Rhode Island: Preliminary avg. 2020 #ACA exchange premium changes: Just +08% thanks to reinsurance & mandate penalty reinstatement!

I wasn't expecting my analysis of Rhode Island's 2020 ACA premium changes to be of any particular interest; it's a small state with only two carriers offering individual market policies, after all, so there's not usually much to it.

When I last checked in on the Ocean State (seriously...that's their official slogan for whatever reason), I had noted that the state Senate had passed a bill (2019-S 0738A) which, if signed into law, would lock in most of the ACA's "Blue Leg" protections, including guaranteed issue, community rating, removal of annual/lifetime coverage caps and so forth.

However, I had mostly forgotten about an earlier post I wrote back in January, in which Rhode Island Governor Gina Raimondo had also proposed establishing a state-level reinsurance program via the ACA's 1332 Waiver provision (which a dozen other states have already done)...as well as financing said reinsurance via reinstating the ACA's Individual Mandate Penalty, just like New Jersey did last year:

Rhode Island’s healthcare insurance premiums are among the lowest in the country. Our healthcare exchange experienced the highest year-over-year growth nationally in 2017. Ensuring market stability is key to keeping health coverage affordable for Rhode Islanders. The Governor proposes to fund implementation costs to institute a reinsurance program and reduce market risk for insurers, which results in a more stable market and lower premium increases for Rhode Islanders.

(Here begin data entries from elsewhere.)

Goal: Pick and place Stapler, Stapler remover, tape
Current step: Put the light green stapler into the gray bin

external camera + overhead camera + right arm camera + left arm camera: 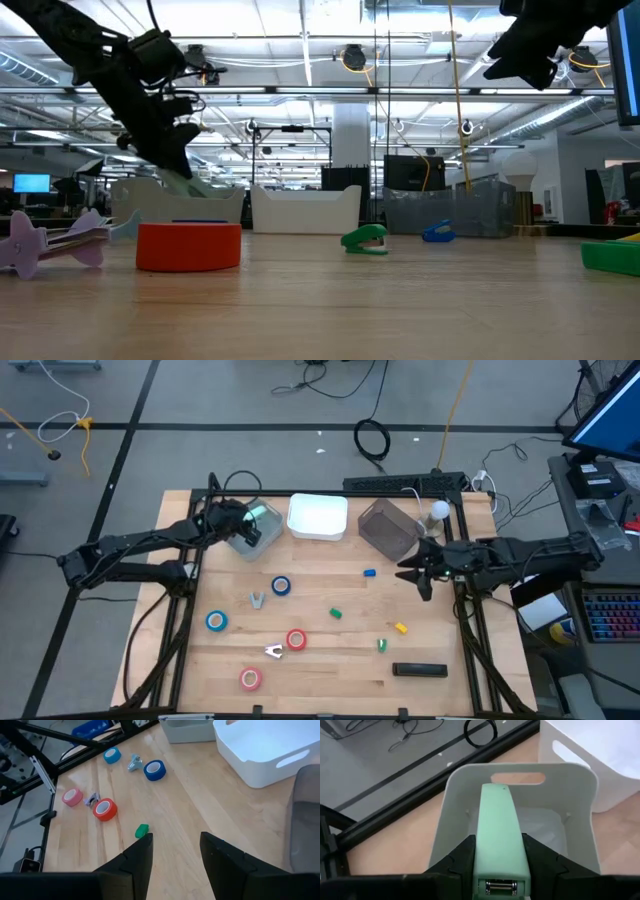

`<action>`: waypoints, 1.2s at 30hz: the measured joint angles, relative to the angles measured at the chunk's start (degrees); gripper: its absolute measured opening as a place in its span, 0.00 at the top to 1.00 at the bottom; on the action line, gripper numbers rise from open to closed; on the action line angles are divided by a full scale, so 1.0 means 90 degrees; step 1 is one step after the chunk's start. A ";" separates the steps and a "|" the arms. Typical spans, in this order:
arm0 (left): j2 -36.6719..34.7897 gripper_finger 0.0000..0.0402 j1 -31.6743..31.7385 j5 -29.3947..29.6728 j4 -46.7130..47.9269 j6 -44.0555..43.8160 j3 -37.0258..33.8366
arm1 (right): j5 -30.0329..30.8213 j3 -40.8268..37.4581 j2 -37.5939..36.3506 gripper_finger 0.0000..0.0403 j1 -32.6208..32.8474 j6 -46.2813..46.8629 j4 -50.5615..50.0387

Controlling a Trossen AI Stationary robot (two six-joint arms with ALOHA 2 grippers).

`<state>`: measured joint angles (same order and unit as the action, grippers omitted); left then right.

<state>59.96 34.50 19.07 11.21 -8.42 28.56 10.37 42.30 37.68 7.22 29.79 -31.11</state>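
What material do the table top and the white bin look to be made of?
Table top: probably light wood, with visible plank lines and a slightly glossy finish. White bin: likely smooth moulded plastic, given its rounded corners and cut-out handle.

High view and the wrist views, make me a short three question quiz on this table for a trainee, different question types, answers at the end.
1. True or false: the left gripper is shut on the mint green plastic stapler over the pale translucent bin.
2. How many small ring-shaped tape rolls lie on the wooden table?
A) two B) four C) six
3. Fill in: the right gripper hangs open and empty beside the ____ bin.

Key:
1. True; it is clamped between the fingers.
2. B; two blue, two red or pink.
3. Grey.
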 joint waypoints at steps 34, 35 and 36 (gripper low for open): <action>0.0002 0.68 0.0503 -0.0177 0.0067 0.0577 0.0000 | -0.0514 -0.3243 -0.2653 0.61 0.0000 0.0239 0.3319; 0.0002 0.68 0.0500 -0.0177 0.0067 0.0594 0.0000 | -0.0524 -0.3271 -0.2651 0.61 0.0000 0.0281 0.3373; 0.0002 0.68 0.0500 -0.0177 0.0059 0.0615 0.0000 | -0.0530 -0.3287 -0.2653 0.61 0.0002 0.0301 0.3402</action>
<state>59.99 39.00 17.47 11.74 -2.89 28.56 5.60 12.72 13.80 7.25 32.49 -0.49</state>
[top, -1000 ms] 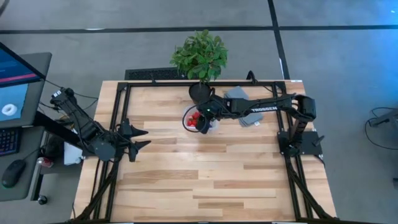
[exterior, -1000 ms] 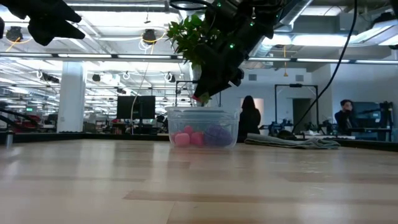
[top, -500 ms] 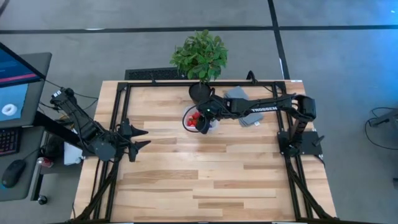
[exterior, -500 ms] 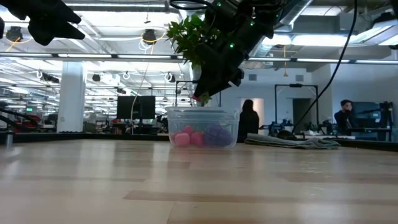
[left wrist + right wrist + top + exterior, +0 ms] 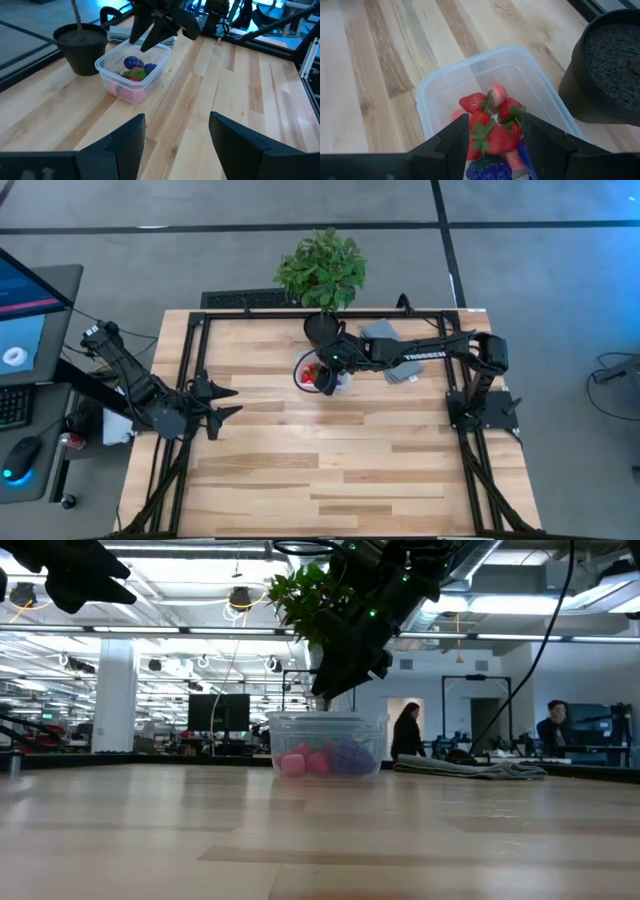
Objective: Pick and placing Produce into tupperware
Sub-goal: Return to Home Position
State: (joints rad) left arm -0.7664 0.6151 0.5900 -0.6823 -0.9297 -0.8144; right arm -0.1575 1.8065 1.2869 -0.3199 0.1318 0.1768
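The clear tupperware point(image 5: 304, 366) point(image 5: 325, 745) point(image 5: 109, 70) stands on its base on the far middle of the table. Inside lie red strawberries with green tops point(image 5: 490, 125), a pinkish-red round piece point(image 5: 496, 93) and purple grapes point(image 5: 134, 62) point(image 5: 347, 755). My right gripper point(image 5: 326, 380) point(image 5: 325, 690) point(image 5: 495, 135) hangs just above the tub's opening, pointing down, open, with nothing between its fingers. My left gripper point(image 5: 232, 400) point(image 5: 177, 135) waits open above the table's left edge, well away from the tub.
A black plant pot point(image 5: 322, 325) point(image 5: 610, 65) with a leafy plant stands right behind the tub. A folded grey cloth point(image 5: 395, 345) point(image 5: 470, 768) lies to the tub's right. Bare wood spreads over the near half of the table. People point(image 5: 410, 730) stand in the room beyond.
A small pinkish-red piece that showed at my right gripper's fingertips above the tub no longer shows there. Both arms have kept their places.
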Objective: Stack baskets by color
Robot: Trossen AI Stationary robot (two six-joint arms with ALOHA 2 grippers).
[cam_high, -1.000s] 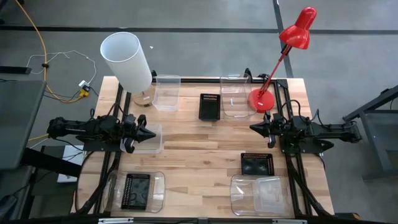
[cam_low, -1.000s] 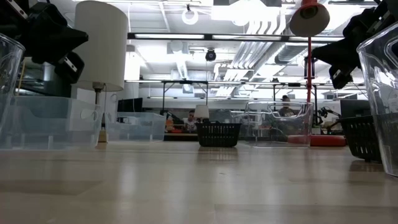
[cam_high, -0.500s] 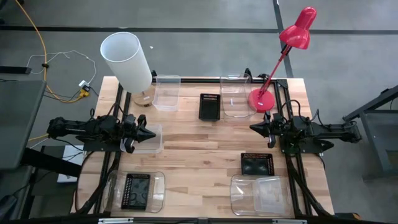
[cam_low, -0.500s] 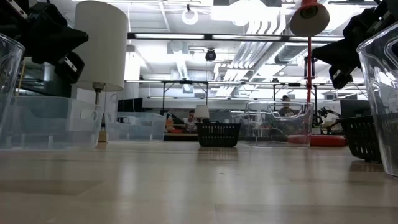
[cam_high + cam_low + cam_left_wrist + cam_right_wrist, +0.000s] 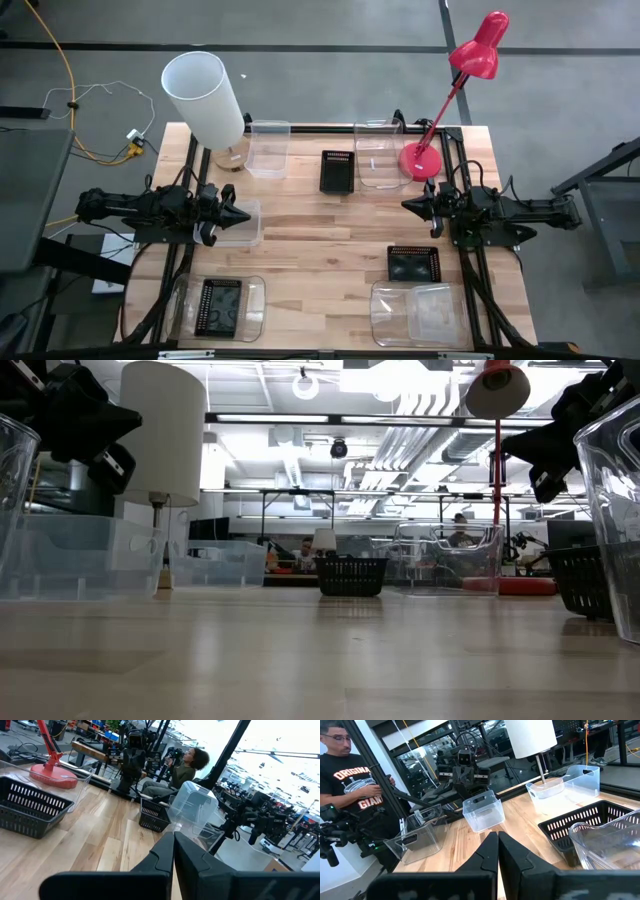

To further mitigate any potential changes to the ACA that could impact Rhode Island’s progress on access and affordability of health care, the Fiscal Year 2020 proposal also includes an individual mandate – modeled after the federal ACA program. This will ensure that Rhode Islanders have health coverage and that access to that coverage does not break the bank.

As I said, I had pretty much forgotten about this until I read this press release from the Rhode Island Insurance Dept:

CRANSTON, R.I. (June 21, 2019) -- The Office of Health Insurance Commissioner (OHIC) today released the individual, small, and large group market premium rates requested by Rhode Island’s four largest insurers. The requests were filed as part of OHIC’s 2019 rate review and approval process (for rates effective in 2020). Tables 1 – 3, below, summarize the insurers’ requests for 2020, and provide the requested and approved rate changes for the previous two years. Two insurers, Blue Cross Blue Shield of Rhode Island (BCBSRI) and Neighborhood Health Plan of Rhode Island (NHPRI) filed plans to be sold on the individual market for persons who do not receive insurance through their employer. In addition to BCBSRI and NHPRI, UnitedHealthcare and Tufts Health Plan filed small group market plans.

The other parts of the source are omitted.